--- Exercise aim ---
Drop the images; return everything else in the listing below exactly.

--- Collected data ---

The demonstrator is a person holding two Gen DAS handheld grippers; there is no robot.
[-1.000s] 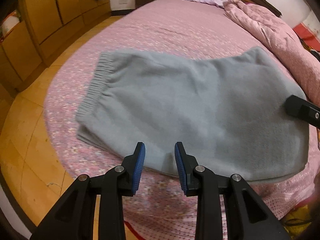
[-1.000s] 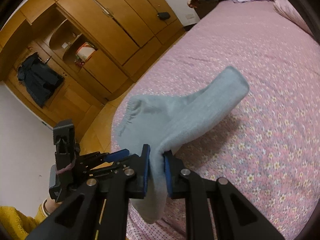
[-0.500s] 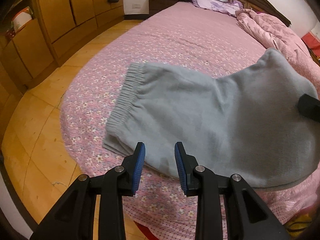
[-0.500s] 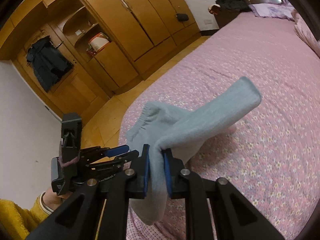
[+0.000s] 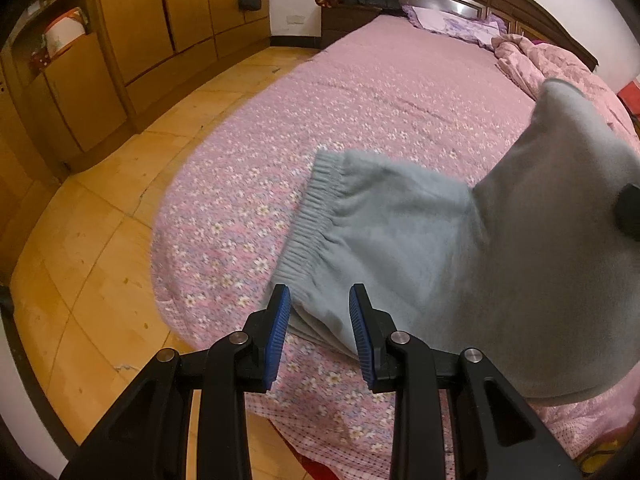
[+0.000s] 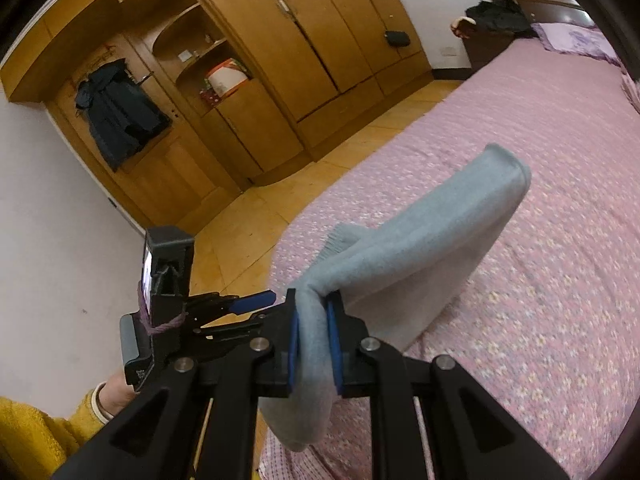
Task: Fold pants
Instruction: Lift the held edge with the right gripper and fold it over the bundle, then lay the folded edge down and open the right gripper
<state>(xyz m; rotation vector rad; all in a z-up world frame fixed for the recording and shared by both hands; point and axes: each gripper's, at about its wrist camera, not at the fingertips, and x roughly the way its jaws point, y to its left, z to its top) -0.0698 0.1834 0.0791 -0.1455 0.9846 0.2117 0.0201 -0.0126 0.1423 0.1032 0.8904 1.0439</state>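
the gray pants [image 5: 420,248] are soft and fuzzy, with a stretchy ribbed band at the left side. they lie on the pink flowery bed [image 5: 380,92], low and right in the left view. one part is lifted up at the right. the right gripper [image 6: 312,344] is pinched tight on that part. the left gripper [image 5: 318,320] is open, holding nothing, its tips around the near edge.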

--- Task answer ---
The demonstrator is a person holding two Gen DAS handheld grippers; there is no robot.
[-1.000s] 
[-1.000s] 
[-0.500s] 
[-0.500s] 
[+0.000s] 
[+0.000s] 
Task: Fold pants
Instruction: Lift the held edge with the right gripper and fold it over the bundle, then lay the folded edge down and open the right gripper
<state>(xyz m; rotation vector rad; all in a z-up world frame fixed for the recording and shared by both hands; point and axes: each gripper's, at about its wrist camera, not at the fingertips, and x roughly the way its jaws point, y to its left, z to its top) -0.0698 0.1834 0.0791 -0.1455 0.9846 0.2117 0.0201 -0.0126 0.1423 0.1032 0.8904 1.0439</state>
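the gray pants [image 5: 420,248] are soft and fuzzy, with a stretchy ribbed band at the left side. they lie on the pink flowery bed [image 5: 380,92], low and right in the left view. one part is lifted up at the right. the right gripper [image 6: 312,344] is pinched tight on that part. the left gripper [image 5: 318,320] is open, holding nothing, its tips around the near edge.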

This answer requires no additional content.